TASK TO COMPLETE:
Only the lines below starting at the one that contains "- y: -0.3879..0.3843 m" and ending at the one that contains "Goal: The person" are to be reproduced, exactly and with both ends kept.

━━━━━ DATASET RECORDS ━━━━━

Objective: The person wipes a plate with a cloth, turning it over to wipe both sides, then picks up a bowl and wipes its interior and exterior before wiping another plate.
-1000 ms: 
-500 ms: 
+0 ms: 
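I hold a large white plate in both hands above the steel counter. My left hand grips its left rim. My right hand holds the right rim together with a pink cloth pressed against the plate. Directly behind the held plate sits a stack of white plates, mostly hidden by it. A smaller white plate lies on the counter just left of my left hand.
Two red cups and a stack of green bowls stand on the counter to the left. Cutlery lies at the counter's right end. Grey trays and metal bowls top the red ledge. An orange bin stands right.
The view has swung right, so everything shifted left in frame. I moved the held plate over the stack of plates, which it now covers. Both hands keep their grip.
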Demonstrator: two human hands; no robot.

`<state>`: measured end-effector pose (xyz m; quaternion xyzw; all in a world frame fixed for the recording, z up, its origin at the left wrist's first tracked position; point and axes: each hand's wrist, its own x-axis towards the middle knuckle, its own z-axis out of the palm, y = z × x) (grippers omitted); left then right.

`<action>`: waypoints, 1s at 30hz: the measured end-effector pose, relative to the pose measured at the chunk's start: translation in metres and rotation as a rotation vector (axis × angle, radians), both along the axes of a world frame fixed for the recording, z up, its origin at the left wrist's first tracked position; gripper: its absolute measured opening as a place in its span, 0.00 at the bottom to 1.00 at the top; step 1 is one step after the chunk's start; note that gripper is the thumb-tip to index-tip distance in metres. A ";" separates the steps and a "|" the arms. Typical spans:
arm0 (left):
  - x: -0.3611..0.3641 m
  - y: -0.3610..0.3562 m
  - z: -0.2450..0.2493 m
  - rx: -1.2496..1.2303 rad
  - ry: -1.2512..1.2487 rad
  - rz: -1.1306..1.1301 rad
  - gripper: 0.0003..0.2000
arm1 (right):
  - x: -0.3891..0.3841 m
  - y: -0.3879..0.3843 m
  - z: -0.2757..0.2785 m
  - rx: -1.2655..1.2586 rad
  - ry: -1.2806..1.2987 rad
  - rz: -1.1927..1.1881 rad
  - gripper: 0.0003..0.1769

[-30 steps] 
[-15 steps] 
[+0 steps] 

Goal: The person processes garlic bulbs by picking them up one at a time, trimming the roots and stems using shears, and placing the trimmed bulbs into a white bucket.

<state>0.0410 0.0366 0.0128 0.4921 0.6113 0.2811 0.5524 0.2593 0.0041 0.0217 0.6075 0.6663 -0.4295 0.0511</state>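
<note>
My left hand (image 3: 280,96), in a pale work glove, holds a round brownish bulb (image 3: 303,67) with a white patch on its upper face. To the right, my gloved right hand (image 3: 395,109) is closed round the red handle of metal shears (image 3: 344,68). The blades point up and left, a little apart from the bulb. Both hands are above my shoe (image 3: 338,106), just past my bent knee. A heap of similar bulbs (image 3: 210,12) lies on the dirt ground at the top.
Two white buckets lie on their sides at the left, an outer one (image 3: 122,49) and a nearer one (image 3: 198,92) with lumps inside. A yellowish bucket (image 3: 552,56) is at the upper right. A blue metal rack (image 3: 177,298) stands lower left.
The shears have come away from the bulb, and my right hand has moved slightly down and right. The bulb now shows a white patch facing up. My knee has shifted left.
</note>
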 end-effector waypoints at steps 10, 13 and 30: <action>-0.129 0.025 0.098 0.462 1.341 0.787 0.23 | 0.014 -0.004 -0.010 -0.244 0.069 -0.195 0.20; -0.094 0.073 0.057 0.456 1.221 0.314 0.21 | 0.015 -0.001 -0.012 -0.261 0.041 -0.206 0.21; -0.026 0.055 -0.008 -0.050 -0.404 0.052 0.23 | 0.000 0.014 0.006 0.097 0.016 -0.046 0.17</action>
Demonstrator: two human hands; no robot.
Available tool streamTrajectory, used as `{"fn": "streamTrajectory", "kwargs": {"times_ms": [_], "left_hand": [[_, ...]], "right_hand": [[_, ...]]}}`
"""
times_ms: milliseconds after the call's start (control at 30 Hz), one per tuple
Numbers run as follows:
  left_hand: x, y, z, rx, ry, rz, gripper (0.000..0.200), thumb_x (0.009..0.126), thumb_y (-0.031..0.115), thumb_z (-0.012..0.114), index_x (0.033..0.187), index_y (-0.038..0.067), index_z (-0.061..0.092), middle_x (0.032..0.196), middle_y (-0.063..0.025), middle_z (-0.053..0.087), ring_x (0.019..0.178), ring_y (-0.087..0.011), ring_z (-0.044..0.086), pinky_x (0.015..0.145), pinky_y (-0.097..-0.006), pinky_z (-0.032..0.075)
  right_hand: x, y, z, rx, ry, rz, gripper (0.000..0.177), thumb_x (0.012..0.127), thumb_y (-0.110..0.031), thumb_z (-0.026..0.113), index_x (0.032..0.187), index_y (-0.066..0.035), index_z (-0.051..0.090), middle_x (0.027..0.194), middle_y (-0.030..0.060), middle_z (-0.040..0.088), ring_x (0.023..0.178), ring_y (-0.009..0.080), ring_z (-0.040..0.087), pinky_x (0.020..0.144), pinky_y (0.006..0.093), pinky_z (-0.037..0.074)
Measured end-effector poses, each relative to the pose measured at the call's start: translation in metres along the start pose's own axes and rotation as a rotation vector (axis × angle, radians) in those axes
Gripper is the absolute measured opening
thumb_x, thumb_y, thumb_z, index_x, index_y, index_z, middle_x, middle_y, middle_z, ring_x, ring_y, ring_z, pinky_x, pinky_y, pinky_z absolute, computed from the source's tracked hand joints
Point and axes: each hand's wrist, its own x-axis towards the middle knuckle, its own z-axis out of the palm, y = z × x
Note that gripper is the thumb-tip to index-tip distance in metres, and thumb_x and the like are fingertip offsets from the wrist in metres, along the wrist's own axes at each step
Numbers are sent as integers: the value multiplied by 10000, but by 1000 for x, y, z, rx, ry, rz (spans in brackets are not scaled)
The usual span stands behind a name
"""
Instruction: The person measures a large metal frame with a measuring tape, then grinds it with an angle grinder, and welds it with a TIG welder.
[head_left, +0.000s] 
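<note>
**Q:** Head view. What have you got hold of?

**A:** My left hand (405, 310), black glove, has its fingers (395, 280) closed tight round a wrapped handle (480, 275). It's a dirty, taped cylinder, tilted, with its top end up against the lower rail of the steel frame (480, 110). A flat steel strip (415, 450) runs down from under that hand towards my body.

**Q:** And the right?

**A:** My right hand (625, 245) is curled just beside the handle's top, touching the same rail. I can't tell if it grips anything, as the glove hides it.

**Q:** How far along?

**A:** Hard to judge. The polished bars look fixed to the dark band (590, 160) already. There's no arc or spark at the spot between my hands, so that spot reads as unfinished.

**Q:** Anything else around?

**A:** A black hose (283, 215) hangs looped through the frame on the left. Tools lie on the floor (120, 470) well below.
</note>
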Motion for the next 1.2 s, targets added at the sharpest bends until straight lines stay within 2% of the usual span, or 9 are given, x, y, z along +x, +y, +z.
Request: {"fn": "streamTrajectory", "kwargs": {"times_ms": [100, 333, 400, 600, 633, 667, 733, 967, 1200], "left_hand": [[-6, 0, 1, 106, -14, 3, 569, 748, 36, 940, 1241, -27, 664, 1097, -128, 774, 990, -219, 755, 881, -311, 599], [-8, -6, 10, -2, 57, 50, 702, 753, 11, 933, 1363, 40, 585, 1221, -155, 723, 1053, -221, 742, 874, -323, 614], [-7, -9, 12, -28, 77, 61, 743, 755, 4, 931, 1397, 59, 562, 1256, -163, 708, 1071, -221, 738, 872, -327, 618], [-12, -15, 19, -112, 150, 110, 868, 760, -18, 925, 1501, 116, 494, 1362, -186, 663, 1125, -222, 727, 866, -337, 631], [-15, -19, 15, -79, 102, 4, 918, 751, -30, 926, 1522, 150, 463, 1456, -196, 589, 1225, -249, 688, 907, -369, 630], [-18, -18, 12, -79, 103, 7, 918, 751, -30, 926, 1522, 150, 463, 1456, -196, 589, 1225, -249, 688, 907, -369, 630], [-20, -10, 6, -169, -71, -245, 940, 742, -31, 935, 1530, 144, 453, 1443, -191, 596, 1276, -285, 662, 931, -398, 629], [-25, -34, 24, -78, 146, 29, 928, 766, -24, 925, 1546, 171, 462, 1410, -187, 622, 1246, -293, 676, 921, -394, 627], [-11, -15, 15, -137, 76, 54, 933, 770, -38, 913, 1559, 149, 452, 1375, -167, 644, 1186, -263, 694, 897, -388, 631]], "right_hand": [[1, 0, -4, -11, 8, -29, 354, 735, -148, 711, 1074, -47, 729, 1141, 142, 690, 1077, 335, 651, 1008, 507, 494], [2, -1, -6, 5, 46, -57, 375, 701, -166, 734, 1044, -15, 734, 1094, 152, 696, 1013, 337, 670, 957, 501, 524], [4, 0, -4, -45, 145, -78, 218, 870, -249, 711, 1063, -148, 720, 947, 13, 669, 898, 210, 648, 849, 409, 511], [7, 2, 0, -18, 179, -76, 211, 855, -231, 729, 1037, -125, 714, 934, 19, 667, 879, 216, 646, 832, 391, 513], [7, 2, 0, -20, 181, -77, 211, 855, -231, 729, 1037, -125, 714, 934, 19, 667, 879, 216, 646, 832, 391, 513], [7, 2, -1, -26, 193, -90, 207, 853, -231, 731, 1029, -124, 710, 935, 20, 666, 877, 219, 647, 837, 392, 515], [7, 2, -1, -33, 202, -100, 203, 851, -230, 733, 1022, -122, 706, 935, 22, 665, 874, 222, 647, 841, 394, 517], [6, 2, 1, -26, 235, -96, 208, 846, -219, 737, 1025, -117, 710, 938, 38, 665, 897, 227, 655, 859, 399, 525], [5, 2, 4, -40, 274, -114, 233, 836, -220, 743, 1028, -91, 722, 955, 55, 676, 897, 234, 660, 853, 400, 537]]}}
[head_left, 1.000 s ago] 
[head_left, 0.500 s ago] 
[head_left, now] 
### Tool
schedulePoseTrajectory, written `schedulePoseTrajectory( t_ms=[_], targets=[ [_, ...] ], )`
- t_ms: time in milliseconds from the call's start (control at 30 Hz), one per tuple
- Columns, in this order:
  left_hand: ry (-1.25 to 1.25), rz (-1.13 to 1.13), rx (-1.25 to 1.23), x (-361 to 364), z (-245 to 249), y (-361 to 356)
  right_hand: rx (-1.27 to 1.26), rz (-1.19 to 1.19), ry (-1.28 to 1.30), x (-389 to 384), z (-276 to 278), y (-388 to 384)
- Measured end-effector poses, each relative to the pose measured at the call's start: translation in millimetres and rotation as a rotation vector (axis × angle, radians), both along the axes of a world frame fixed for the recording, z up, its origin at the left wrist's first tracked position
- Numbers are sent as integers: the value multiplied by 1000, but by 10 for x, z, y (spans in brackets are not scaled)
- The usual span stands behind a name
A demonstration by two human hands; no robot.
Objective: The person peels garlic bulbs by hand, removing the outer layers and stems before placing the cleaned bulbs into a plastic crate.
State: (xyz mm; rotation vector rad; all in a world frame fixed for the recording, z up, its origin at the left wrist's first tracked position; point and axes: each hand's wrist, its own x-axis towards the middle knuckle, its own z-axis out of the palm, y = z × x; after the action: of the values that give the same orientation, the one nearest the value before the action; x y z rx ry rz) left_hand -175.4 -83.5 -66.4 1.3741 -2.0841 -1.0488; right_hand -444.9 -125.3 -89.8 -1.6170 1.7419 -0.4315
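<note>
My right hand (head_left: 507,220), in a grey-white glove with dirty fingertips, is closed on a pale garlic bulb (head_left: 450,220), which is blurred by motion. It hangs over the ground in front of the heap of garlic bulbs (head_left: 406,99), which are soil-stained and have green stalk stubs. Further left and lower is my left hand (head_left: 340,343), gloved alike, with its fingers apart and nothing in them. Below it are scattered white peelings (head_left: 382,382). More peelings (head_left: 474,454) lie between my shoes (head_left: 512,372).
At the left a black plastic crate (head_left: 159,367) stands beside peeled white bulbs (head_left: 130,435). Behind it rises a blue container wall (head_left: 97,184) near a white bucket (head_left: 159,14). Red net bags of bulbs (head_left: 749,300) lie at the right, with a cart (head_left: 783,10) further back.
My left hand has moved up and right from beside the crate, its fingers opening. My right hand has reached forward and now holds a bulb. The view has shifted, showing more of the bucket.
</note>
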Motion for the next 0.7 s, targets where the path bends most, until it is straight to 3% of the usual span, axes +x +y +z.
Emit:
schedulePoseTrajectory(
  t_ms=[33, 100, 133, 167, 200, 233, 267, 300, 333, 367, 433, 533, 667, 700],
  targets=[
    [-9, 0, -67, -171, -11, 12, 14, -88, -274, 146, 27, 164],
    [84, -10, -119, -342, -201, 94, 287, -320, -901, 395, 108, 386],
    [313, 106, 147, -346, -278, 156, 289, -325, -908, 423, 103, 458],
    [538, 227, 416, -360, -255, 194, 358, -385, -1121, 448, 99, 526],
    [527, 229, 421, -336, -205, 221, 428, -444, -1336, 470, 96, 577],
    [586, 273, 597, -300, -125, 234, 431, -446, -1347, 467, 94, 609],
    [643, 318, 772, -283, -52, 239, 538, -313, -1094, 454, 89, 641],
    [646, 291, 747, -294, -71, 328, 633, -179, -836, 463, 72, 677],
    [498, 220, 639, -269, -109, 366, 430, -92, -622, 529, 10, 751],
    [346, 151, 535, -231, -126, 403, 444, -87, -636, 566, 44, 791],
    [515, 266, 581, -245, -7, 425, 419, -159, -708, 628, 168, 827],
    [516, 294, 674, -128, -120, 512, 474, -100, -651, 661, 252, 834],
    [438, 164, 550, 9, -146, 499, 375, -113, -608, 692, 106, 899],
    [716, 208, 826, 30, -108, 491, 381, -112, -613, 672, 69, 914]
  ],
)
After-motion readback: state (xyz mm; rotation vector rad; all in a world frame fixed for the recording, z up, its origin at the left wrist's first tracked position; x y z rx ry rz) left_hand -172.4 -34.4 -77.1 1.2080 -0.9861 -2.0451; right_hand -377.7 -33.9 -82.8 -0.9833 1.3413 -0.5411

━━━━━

THE COMPLETED TASK:
  - y: -0.3879..0.3843 m
  - z: -0.2757..0.2785 m
  - rx: -1.2655..1.2586 rad
  - ry: -1.2806..1.2987 rad
  - rz: -1.1927..1.1881 rad
  - gripper: 0.0003..0.1769

[-30 steps] 
[-15 steps] 
[+0 steps] 

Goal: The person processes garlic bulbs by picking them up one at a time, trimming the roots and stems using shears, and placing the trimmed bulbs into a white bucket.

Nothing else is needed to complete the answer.